Your instructions
Below are some records; quote exactly the lines from the one that contains "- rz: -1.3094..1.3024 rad" through the one that contains "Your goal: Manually", inclusive, and no others.

*** Opening Records ***

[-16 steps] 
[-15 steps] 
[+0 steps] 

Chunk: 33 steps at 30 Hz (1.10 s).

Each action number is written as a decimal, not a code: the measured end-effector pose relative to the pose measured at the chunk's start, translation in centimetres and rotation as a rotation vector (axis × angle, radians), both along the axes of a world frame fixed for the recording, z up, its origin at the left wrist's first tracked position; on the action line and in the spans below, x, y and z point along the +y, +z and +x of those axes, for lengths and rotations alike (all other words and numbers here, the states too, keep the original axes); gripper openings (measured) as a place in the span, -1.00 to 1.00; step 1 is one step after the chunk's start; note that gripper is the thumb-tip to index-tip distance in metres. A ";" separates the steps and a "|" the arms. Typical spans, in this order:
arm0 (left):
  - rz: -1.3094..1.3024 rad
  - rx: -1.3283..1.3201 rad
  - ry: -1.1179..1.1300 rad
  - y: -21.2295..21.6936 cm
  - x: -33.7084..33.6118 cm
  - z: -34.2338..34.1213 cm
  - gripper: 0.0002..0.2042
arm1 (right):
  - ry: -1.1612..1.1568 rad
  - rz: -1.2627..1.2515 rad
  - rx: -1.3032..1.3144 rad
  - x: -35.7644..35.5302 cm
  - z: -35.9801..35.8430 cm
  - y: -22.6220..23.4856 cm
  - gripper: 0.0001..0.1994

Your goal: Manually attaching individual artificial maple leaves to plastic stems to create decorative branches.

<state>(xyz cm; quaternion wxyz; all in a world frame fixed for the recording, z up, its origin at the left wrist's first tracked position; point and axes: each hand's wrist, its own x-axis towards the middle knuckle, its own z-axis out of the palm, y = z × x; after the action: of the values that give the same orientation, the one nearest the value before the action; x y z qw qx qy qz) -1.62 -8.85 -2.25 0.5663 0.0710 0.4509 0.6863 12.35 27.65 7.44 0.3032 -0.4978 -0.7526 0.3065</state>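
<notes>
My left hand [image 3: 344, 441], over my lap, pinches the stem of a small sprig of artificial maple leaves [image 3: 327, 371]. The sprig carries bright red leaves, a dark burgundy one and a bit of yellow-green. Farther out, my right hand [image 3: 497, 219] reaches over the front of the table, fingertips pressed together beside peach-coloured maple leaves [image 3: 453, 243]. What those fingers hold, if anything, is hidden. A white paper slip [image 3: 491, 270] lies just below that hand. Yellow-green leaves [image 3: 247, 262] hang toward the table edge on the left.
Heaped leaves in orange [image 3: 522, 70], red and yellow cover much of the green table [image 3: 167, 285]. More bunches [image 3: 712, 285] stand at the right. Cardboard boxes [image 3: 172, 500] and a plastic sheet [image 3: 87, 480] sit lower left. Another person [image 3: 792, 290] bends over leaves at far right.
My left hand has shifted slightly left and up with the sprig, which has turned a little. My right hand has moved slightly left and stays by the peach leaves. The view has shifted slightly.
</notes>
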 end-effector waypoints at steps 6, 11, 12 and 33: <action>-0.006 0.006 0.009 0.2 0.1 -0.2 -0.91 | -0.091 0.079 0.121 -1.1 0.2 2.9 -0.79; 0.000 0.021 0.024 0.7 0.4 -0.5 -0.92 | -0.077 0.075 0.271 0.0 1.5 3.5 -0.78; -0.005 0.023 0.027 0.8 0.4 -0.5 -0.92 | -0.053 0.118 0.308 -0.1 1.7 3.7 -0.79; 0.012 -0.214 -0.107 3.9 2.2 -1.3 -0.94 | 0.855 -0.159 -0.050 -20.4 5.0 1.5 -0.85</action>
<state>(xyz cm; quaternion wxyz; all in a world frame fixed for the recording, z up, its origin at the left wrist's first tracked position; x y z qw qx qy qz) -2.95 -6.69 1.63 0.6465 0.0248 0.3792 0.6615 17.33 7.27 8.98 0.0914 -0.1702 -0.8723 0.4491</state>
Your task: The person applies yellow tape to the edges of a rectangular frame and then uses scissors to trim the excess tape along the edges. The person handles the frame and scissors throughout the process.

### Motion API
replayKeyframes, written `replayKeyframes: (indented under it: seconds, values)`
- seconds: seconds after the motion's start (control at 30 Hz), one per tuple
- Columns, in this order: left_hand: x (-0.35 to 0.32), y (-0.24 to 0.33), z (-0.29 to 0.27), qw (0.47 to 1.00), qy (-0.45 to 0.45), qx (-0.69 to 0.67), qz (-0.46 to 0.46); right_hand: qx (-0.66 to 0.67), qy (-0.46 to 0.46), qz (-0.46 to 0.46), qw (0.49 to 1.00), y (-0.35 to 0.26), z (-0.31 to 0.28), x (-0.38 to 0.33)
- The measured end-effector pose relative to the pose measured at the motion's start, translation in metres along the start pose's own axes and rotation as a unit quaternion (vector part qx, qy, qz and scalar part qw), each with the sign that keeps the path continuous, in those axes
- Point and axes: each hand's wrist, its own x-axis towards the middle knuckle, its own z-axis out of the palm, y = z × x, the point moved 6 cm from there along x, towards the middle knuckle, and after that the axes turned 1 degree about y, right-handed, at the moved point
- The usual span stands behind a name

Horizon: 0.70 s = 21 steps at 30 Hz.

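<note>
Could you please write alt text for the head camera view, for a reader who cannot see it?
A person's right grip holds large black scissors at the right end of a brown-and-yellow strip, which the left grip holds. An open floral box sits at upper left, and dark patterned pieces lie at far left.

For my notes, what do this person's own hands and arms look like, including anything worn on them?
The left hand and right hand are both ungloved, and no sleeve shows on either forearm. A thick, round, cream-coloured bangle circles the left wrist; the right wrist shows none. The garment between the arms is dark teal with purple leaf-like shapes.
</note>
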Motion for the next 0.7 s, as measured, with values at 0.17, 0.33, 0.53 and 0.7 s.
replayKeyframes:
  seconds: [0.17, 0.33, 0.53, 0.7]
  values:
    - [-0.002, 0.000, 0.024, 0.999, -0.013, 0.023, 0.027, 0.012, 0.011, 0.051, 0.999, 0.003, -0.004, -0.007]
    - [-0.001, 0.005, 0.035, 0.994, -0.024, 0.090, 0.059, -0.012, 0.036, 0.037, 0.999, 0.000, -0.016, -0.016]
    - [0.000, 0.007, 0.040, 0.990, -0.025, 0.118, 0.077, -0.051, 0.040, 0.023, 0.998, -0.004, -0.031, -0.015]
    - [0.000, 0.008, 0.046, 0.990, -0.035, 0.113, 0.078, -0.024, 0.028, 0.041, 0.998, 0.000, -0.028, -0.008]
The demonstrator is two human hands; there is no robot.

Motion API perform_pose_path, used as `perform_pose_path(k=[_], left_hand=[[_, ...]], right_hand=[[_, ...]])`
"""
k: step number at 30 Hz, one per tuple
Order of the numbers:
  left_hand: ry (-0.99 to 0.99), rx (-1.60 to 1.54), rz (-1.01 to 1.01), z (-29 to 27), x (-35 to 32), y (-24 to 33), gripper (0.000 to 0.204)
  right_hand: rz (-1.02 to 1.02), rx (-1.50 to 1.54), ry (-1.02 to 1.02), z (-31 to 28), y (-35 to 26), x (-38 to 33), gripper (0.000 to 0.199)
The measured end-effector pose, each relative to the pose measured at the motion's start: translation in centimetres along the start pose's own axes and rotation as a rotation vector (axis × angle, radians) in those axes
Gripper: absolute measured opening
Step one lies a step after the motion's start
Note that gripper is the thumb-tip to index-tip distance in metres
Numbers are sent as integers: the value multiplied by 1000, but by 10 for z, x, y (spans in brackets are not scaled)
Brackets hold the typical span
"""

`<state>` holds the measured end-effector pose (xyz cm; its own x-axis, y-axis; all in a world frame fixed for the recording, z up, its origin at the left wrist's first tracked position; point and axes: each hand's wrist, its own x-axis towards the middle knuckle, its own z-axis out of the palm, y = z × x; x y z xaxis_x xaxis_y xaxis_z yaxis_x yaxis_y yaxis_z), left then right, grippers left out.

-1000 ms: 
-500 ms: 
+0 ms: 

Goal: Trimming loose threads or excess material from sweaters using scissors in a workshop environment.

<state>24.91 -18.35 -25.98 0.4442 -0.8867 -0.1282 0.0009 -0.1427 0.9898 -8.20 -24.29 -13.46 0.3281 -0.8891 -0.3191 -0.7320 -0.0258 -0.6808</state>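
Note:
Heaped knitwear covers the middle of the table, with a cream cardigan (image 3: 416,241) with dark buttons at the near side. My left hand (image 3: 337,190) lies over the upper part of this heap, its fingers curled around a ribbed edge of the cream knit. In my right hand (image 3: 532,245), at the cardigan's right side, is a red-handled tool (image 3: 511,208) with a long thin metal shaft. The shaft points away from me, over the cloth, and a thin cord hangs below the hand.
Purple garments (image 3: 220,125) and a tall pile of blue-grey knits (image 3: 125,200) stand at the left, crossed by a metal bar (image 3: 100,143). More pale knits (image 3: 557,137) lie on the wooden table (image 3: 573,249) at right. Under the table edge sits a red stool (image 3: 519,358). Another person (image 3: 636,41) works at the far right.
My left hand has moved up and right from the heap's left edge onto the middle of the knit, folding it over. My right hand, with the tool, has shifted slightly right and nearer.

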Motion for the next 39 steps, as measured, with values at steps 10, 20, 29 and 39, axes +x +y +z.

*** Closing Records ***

Expected answer
  - rz: -1.3094..1.3024 rad
  - rx: -1.3283..1.3201 rad
  - ry: -1.1179..1.1300 rad
  - y: -21.2295..21.6936 cm
  - x: -33.7084..33.6118 cm
  - z: -34.2338..34.1213 cm
  - gripper: 0.0002..0.2042
arm1 (right):
  - ry: -1.1612..1.1568 rad
  - rz: -1.2627..1.2515 rad
  - rx: -1.3032..1.3144 rad
  - x: -35.7644..35.5302 cm
  - z: -35.9801..35.8430 cm
  - y: -22.6220..23.4856 cm
  - gripper: 0.0001..0.1994

Your goal: Manually attaching individual artificial maple leaves to plastic stems to create decorative branches.

The response to the exercise is complete.